I have to agree with Calvin, the EVA series has been around for a long time and have mostly heard good things about them. I personally have an EVA4400 and a P6300 in our environment and they have been very good. Compared to the newer products out there they are somewhat lacking and are very much traditional SAN architectures with no auto-tiering functionality (at least that I'm not aware of).

In terms of an upgrade from where you are it greatly depends on your requirements and moving to the next product in line isn't necessarily the right move. While the 3PAR's do look very good you need to analyse your current environment and determine the required tiers of storage.

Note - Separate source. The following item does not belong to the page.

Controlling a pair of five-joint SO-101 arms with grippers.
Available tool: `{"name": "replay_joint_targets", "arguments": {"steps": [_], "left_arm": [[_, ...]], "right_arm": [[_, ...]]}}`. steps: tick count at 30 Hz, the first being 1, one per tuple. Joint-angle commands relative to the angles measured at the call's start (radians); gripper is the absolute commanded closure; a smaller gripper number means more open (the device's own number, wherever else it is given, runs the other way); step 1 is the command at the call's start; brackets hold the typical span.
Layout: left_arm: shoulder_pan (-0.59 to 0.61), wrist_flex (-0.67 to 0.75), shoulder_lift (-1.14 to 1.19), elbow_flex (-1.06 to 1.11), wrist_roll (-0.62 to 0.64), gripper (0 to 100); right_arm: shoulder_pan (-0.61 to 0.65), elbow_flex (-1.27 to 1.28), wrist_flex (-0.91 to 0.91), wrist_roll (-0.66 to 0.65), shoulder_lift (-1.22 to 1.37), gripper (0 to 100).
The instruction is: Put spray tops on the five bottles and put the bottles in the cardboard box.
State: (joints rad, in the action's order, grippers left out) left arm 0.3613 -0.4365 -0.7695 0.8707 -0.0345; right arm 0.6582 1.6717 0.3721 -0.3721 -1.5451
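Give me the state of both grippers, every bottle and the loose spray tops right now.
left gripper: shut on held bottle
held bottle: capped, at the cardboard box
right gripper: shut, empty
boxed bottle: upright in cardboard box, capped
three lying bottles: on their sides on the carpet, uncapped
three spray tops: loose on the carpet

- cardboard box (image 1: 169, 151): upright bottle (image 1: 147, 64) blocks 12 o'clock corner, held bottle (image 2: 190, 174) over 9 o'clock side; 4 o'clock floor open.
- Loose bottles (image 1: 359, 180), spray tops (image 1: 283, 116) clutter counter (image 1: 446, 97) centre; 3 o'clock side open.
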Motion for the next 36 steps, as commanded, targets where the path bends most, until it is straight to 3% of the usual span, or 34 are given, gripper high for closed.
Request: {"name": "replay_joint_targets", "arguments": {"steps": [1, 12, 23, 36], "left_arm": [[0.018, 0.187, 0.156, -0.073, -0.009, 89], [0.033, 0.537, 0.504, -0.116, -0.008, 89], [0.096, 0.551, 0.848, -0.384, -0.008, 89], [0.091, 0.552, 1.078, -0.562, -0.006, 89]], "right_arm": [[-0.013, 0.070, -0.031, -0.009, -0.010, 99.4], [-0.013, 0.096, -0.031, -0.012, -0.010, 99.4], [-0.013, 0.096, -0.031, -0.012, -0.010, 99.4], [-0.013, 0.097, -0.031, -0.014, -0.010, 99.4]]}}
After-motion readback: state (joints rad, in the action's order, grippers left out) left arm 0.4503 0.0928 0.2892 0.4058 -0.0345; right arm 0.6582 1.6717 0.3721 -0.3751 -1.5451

I.e. do you really need SSD? Are you currently IOPS or throughput constrained? Also your DR/BCP requirements need to be looked at as this might also sway your decision based on array features or integration with third party backup tools. For example, you might consider the 3PAR stuff if you are an existing Veeam customer as they are releasing integration with them shortly (currently integrates well with the Lefthand/Storevirtual gear).

If you are already running an extensive fibre channel infrastructure you might decide to stick with this investment and purchase another FC attached SAN, putting iSCSI or FCOE options at a lesser priority if you don't have budget to buy new switches, etc.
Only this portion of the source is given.